- _WHAT THE TASK REQUIRES_:
Go through the listing below and output it word for word.

□ □ □ □ □

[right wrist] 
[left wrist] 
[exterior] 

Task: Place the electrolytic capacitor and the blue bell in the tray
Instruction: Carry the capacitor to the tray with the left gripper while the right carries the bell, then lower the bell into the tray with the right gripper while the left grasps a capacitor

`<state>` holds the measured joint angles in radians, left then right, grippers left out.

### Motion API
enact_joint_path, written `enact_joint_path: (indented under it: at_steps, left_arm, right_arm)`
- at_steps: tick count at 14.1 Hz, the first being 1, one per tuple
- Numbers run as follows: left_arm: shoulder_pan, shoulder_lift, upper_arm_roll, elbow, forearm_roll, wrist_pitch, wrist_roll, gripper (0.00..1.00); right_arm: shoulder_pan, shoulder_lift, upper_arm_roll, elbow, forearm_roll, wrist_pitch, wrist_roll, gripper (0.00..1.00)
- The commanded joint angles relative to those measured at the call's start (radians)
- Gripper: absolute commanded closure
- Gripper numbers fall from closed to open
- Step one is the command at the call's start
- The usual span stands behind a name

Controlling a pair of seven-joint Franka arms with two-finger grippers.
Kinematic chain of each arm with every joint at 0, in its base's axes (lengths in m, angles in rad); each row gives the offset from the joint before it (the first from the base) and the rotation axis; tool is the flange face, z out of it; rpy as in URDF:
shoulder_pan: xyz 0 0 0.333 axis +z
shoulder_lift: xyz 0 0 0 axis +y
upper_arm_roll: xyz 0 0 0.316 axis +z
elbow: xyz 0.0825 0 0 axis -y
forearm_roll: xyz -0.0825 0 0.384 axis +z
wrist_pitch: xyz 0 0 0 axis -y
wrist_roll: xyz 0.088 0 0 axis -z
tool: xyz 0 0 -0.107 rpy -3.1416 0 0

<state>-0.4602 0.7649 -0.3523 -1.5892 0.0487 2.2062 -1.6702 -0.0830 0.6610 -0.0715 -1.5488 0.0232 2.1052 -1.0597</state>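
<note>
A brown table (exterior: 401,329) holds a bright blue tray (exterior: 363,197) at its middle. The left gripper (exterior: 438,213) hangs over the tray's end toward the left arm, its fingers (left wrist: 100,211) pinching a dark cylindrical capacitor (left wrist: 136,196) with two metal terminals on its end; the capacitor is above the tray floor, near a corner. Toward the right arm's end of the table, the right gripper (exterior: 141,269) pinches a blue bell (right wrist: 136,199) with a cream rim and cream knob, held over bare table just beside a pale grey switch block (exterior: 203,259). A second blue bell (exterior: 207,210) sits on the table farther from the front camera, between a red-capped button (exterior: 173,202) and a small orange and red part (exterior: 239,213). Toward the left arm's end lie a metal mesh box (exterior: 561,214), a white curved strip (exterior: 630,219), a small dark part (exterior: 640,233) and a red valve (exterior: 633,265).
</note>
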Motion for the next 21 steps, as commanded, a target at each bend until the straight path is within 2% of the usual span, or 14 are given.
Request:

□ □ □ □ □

- _RESPONSE_:
[right wrist] 
[left wrist] 
[exterior] 

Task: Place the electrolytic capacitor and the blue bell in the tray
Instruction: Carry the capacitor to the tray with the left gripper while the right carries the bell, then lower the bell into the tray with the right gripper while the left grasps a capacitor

`<state>` holds the measured joint angles in radians, left then right, grippers left out.

### Motion API
enact_joint_path, written `enact_joint_path: (indented under it: at_steps, left_arm, right_arm)`
- at_steps: tick count at 14.1 Hz, the first being 1, one per tuple
- Numbers run as follows: left_arm: shoulder_pan, shoulder_lift, upper_arm_roll, elbow, forearm_roll, wrist_pitch, wrist_roll, gripper (0.00..1.00); right_arm: shoulder_pan, shoulder_lift, upper_arm_roll, elbow, forearm_roll, wrist_pitch, wrist_roll, gripper (0.00..1.00)
- The commanded joint angles relative to those measured at the call's start (radians)
- Gripper: absolute commanded closure
- Gripper numbers fall from closed to open
- Step one is the command at the call's start
- The usual span stands behind a name

Controlling a pair of seven-joint Franka arms with two-finger grippers.
Kinematic chain of each arm with every joint at 0, in its base's axes (lengths in m, angles in rad); each row gives the offset from the joint before it (the first from the base) and the rotation axis; tool is the flange face, z out of it; rpy as in URDF:
shoulder_pan: xyz 0 0 0.333 axis +z
shoulder_lift: xyz 0 0 0 axis +y
upper_arm_roll: xyz 0 0 0.316 axis +z
elbow: xyz 0.0825 0 0 axis -y
forearm_roll: xyz -0.0825 0 0.384 axis +z
wrist_pitch: xyz 0 0 0 axis -y
wrist_roll: xyz 0.088 0 0 axis -z
tool: xyz 0 0 -0.107 rpy -3.1416 0 0

<state>-0.4602 0.7649 -0.3523 -1.5892 0.0487 2.2062 -1.6702 -0.0830 0.6610 -0.0715 -1.5488 0.0232 2.1052 -1.0597</state>
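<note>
A brown table (exterior: 401,329) holds a bright blue tray (exterior: 363,197) at its middle. The left gripper (exterior: 438,213) hangs over the tray's end toward the left arm, its fingers (left wrist: 100,211) pinching a dark cylindrical capacitor (left wrist: 136,196) with two metal terminals on its end; the capacitor is above the tray floor, near a corner. Toward the right arm's end of the table, the right gripper (exterior: 141,269) pinches a blue bell (right wrist: 136,199) with a cream rim and cream knob, held over bare table just beside a pale grey switch block (exterior: 203,259). A second blue bell (exterior: 207,210) sits on the table farther from the front camera, between a red-capped button (exterior: 173,202) and a small orange and red part (exterior: 239,213). Toward the left arm's end lie a metal mesh box (exterior: 561,214), a white curved strip (exterior: 630,219), a small dark part (exterior: 640,233) and a red valve (exterior: 633,265).
</note>
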Motion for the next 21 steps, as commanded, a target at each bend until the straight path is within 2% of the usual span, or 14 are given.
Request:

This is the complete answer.